Re: [patch 7/8] fdmap v2 - implement sys_socket2

From: Linus Torvalds
Date: Sat Jun 09 2007 - 16:23:06 EST

On Sat, 9 Jun 2007, Al Viro wrote:
> How the hell can it be racy wrt normal open()? F_DUPFD is not dup2(),
> it's non-overriding.

Al, you probably didn't read this thread from the beginning (not in this
particular email thread - an earlier one on the whole feature).

The problem is that a thread wants to open a FD_CLOEXEC file descriptor,
because it is doing something that is thread-local. So it does

fd =;
fcntl(fd, F_SETFD, &FD_CLOEXEC);

but *another* thread does an execve() at the same time, and the fcntl()
never gets to happen!

Which is why you'd like to do the *initial* operation with a flag that
says "please set the FD_CLOEXEC flag on the file descriptor", so that you
*atomically* install the file file descriptor and set the FD_CLOEXEC bit.

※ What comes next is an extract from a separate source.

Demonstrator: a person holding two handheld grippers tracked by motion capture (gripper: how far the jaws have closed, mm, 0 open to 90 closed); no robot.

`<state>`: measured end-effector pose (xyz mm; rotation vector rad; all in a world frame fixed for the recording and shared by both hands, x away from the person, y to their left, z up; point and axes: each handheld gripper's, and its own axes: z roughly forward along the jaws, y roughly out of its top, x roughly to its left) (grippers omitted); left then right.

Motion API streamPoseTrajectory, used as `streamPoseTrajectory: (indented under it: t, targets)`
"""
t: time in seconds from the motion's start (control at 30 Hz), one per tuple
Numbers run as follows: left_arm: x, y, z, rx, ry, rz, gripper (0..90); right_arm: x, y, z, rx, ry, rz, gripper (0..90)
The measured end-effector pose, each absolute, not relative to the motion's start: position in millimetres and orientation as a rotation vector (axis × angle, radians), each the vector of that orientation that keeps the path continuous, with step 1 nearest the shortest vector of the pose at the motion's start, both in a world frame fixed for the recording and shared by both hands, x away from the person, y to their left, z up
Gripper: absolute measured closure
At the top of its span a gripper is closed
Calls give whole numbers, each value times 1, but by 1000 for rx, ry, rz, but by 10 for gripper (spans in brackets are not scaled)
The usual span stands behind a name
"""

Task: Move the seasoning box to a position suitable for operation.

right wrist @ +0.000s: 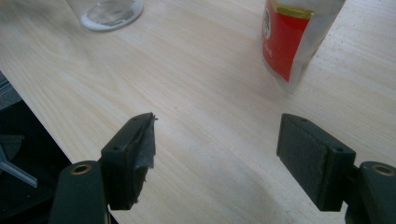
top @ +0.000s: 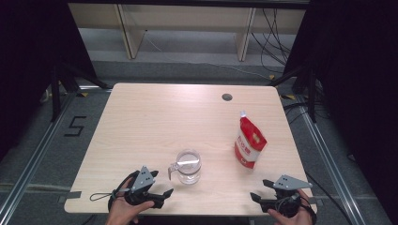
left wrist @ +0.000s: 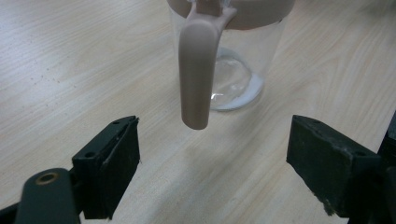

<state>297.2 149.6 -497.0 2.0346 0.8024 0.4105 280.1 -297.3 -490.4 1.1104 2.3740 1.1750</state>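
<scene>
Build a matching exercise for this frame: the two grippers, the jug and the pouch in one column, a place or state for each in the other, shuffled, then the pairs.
Things:
1. left gripper
2. right gripper
3. clear jug
4. red and white pouch

Places or states:
A. stands upright on the right half of the table
B. open, at the near right table edge, nothing between its jaws
C. open, its jaws aimed at the jug's handle
D. stands near the table's front middle, handle turned left

Pairs: 1-C, 2-B, 3-D, 4-A
</scene>
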Motion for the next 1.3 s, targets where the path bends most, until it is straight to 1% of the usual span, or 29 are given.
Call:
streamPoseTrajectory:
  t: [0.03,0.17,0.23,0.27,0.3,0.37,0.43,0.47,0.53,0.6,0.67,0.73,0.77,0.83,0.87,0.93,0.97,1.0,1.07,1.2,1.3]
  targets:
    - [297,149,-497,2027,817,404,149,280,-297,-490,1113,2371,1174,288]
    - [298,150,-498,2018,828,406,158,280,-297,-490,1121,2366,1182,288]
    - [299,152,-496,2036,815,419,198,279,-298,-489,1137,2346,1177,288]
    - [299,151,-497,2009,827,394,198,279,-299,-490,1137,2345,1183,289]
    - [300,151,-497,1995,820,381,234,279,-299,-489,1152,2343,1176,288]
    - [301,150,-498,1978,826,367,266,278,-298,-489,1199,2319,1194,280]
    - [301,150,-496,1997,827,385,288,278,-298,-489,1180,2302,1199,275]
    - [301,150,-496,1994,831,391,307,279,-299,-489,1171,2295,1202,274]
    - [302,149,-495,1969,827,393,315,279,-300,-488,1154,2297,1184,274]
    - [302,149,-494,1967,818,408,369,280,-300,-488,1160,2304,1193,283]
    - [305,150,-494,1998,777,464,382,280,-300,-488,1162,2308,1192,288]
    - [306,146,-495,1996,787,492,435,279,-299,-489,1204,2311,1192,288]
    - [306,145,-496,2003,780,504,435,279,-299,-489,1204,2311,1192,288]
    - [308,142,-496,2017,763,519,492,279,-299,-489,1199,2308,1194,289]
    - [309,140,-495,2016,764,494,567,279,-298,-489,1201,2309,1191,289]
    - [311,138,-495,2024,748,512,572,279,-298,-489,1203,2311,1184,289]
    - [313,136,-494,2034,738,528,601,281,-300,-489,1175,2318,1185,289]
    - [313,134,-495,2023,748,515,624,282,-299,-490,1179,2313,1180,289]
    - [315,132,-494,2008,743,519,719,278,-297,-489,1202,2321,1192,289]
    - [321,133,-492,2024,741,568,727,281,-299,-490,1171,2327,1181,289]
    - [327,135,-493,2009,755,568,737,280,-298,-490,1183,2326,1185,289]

It's trivial to do for open(), but there are about a million ways to get a
file descriptor, and open() is just about the *only* one of those that
actually takes a "flags" field that can be used to tell the kernel.

So ignore the fdmapping for now: that's just an extended thing. The
problem is _independent_ of the fdmapping, but it turns out that a lot of
these problems are intertwined, in that you actually want *other* flags
than just "FD_CLOEXEC". For example, one of the flags would be "private fd
space" (which is where fdmap comes in), so that a library can allocate its
own internal file descriptors *without* impacting the caller that depends
on its own file descriptor allocation.

(And dammit, that _is_ a *real*issue*. No races necessary, no NR_OPEN
iterations, no even *halfway* suspect code. It's perfectly fine to do

.. generate filenames, whatever ..
if (open(..) < 0 || open(..) < 0 || open(..) < 0)
die("Couldn't redirect stdin/stdout/stderr");

and there's absolutely nothing wrong with this kind of setup, even if you
could obviously have done it other ways too (ie by using "dup2()" instead
of "close + open"),

And that means that libraries currently MUST NOT open their own file
descriptors, exactly because they mess with the "application file
descriptor namespace", namely the linear POSIX-defined fd allocation

And no, "dup2(fd, SOME_BIG_FD)" is *not* the answer, exactly because we
end up sucking like mad if you actually were to do it!

So I think both the FD_CLOEXEC _and_ the "private fd space" are real
issues. I don't agree with the "random fd" approach. I'd much rather have
a non-random setup for the nonlinear ones (it just shouldn't be linear).